▶ **What to do**
Look through the data below and say how many of its lines contain "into", adding nothing else.

▶ **Available data**
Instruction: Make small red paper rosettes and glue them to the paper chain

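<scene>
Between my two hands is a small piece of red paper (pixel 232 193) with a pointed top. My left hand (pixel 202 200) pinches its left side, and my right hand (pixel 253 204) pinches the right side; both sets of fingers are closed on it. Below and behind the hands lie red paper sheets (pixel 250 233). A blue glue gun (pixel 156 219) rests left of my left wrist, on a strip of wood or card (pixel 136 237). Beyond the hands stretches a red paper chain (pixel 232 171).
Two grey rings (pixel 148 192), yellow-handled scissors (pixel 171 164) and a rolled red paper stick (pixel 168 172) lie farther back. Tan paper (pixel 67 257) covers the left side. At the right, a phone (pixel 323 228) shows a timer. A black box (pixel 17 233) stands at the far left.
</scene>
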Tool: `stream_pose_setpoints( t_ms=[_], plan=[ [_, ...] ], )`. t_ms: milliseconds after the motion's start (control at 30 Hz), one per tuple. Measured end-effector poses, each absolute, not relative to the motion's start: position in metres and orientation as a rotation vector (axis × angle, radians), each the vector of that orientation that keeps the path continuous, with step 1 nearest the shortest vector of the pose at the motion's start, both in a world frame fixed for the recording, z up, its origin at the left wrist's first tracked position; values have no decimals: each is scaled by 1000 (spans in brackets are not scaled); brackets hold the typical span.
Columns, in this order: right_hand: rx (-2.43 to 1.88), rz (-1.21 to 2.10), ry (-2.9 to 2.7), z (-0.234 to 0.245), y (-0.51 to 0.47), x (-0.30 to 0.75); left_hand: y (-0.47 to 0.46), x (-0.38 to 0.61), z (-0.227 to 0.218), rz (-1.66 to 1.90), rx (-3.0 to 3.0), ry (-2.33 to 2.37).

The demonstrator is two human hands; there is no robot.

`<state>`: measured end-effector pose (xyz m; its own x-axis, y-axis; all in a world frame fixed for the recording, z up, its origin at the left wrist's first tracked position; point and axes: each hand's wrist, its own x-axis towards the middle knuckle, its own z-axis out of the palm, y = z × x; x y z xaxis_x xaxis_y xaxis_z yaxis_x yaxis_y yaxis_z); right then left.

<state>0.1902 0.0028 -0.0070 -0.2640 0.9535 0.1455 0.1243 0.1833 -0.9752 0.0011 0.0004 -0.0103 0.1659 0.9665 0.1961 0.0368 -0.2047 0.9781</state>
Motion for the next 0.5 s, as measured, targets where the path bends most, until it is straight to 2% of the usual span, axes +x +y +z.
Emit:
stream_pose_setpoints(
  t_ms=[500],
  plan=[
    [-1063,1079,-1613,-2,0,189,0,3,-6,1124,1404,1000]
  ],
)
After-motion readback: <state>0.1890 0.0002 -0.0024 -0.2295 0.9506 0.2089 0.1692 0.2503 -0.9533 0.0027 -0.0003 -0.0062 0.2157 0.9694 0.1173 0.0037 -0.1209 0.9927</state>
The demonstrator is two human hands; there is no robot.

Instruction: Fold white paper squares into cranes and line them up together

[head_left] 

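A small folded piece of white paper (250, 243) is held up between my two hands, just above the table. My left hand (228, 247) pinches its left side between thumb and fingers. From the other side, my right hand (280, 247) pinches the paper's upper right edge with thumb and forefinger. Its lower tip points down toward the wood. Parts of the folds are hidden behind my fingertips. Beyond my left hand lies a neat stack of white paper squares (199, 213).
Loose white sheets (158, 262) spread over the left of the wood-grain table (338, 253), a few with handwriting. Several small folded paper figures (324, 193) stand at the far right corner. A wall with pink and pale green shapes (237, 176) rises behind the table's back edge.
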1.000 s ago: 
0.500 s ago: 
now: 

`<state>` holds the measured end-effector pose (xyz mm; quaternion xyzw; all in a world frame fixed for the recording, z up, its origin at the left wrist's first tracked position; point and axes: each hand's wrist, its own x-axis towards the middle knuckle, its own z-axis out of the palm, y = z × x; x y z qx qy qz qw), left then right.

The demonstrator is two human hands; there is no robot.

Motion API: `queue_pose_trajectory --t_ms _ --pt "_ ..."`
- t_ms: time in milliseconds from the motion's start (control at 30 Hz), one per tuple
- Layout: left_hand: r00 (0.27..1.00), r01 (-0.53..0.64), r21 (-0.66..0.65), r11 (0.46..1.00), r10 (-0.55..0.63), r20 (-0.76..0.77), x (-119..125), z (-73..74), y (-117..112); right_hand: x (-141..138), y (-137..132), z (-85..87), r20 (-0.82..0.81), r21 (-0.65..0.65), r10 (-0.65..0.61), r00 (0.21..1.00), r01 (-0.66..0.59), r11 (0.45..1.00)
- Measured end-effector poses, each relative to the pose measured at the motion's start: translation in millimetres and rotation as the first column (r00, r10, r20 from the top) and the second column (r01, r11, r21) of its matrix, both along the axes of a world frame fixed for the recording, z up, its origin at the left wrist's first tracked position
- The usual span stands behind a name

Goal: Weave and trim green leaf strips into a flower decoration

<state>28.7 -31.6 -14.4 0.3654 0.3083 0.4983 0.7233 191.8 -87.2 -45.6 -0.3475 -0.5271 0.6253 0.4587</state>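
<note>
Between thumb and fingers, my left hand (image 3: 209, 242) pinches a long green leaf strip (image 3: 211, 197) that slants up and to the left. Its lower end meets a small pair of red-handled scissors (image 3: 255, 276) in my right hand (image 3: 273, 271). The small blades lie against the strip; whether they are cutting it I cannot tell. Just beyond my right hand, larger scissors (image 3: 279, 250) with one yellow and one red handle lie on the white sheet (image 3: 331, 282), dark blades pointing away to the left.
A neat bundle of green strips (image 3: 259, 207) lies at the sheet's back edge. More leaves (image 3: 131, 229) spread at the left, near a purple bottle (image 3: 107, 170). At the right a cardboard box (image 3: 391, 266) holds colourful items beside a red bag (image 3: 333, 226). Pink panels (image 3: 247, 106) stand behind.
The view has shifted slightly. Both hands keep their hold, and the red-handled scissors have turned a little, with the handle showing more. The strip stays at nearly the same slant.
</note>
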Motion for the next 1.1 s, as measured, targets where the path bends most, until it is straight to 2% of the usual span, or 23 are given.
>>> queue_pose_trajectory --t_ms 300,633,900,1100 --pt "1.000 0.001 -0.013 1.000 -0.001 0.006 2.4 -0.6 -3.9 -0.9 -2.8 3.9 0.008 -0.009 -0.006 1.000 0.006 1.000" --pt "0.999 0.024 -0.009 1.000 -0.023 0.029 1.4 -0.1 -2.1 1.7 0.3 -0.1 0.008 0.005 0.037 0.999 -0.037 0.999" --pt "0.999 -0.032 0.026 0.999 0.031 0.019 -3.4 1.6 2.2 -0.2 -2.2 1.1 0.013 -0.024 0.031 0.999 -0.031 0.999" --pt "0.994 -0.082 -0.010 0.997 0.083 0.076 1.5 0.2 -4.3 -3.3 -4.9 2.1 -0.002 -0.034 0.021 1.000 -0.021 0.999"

▶ **Answer to the problem**
2